Bug with remote bandwidth limiting in local area networks

My assumption was that that was your server’s upload bandwidth is restriction being applied (however incorrectly). And that we’re trying to determine why that would be the case if the client IP is being reported as local.

The assumption I’ve been operating on (and trying to find evidence of in the logging) is that PMS is treating this as a remote connection even though it is reporting it as local in the dashboard. Presumably this would be because of some vestige of the traversal of multiple networks being detected by the logic which determines locality.
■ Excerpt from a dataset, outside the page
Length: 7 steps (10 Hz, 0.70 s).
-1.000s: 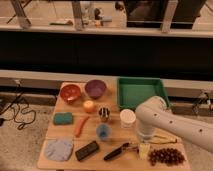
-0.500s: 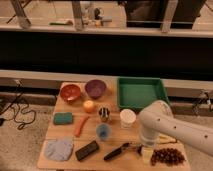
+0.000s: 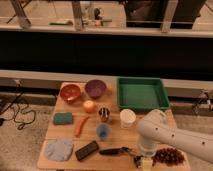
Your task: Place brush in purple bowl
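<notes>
Black brush (image 3: 112,150) lies just left of end effector (image 3: 142,161) (aperture indiscernible); grasp mid-handle, lift clear toward purple bowl (image 3: 95,88).

We see a wooden table (image 3: 113,104). Along its back sit an orange-red bowl (image 3: 70,92), the purple bowl (image 3: 95,88) and a green tray (image 3: 142,93). In the middle lie a small orange fruit (image 3: 89,105), a metal cup (image 3: 104,113), a white cup (image 3: 128,118), a green sponge (image 3: 63,118), a carrot (image 3: 80,125) and a blue cup (image 3: 103,131). At the front are a grey cloth (image 3: 59,149), a black block (image 3: 87,150), the brush (image 3: 112,151) and what may be dark grapes (image 3: 170,156). The gripper (image 3: 141,160) hangs between the brush and the grapes.
</notes>
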### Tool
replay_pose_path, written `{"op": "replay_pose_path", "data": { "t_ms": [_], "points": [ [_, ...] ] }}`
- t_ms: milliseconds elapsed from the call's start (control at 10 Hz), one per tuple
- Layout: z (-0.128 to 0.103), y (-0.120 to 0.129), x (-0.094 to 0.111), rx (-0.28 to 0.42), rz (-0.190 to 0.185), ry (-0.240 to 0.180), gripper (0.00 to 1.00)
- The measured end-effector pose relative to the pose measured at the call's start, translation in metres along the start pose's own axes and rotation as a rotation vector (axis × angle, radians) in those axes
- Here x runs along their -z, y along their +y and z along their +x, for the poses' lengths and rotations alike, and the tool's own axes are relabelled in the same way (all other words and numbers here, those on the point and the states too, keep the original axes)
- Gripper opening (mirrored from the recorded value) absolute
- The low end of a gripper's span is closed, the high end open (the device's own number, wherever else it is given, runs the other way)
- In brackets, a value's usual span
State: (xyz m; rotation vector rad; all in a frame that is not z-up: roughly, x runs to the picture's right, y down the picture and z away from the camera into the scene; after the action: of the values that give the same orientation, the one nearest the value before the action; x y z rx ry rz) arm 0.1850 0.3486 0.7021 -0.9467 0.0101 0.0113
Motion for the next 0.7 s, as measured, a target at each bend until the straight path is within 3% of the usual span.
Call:
{"op": "replay_pose_path", "data": {
  "t_ms": [600,700],
  "points": [
    [-0.054,0.036,-0.023,0.182,-0.056,0.021,0.8],
    [-0.062,0.044,-0.027,0.209,-0.063,0.028,0.75]
  ]
}}
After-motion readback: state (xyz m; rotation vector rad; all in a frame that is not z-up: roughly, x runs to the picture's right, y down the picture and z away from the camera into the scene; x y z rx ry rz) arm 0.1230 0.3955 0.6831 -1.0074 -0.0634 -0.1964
What’s that player’s quality setting? Original? Maximum? or 30 Mbps ?
(Remote and Home)

NOTE: The player won’t understand multiple networks. It’s either Same Subnet or Remote.

It’s the same client in both situations.

Router 1:
Is subnet 10.2.7.0/24 connected to Router 1?


Router 2
It looks like you need to adjust the static route in Router 2.
You do not need to route 10.2.0.0/16 back to Router 1.
All Router 2 needs is a default route pointing to 172.16.0.1, as that is the only path available.
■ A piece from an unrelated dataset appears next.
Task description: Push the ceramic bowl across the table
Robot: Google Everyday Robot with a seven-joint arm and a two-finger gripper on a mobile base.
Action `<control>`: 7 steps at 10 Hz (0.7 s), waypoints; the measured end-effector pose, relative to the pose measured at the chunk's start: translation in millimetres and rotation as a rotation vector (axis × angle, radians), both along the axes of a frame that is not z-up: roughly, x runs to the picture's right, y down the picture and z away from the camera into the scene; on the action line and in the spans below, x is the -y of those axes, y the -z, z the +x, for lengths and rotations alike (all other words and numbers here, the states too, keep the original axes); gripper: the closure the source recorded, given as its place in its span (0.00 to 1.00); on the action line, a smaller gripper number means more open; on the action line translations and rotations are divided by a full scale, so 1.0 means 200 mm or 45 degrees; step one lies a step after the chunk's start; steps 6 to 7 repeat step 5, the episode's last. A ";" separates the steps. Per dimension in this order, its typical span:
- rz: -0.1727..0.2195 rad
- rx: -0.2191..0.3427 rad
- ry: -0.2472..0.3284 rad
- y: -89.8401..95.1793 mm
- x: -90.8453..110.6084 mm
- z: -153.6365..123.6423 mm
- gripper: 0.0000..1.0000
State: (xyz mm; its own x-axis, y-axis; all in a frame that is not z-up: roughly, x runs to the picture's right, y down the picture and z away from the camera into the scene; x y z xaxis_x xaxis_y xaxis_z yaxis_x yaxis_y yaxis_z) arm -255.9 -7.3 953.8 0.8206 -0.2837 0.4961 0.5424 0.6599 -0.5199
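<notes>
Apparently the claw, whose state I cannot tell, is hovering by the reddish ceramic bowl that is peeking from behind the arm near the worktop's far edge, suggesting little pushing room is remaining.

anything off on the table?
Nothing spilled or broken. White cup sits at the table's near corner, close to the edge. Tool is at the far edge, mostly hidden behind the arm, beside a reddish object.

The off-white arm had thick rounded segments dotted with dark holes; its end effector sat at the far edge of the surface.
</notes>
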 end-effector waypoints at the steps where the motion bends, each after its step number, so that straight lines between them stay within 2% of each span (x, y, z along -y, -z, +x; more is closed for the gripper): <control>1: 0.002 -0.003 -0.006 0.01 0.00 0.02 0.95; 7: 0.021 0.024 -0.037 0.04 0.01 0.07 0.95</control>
I believe, based on earlier comments, that router 2 needs to have its default route configured such that it can reach its own Internet provider (or other upstream device?). It’s at another physical location, connected via a PtP wireless connection to the OP’s location. The static routes are intended to route specific traffic in this case. And, as shown in trace route output, traffic from 10.2.0.0 to 192.168.1.0 is routing directly (and correctly).

Thanks. Missed the “not my network” part.

Was looking for a way to simplify things.

Noble goal, and agreed.

[After looking at the client logs you shared]

I think your routing seems OK.

I notice that you’re using a custom certificate/hostname. Does the behavior change if you disable that? I don’t expect it to help, it’s just an easy thing to test.

I notice this difference -
In the 10.1 URLs file publicAddressMatches="1"
In the 10.2 URLs file publicAddressMatches="0"

So I wonder if either the client or server is using publicAddressMatches to determine if bandwidth limits are added during playback decision-making.

In both client logs, all registered server addresses are tested and all succeed. Good.

In both logs the 192-168-1-15.obscured.plex.direct server address is selected as soon as it responds. Good.

In both logs the [Transcoder] Video (decision) includes "location": "lan", although the maxVideoBitrate constraint is only applied to 10.2.x.x.

And as you showed originally, they both show as “Local” in the dashboad.

So I agree, kinda seems like a bug. I wouldn’t expect the bandwidth limit to be applied for a classified-as-local (lan) connection.

Or at least it’s confusing/surprising! I wonder what else publicAddressMatches might be used for.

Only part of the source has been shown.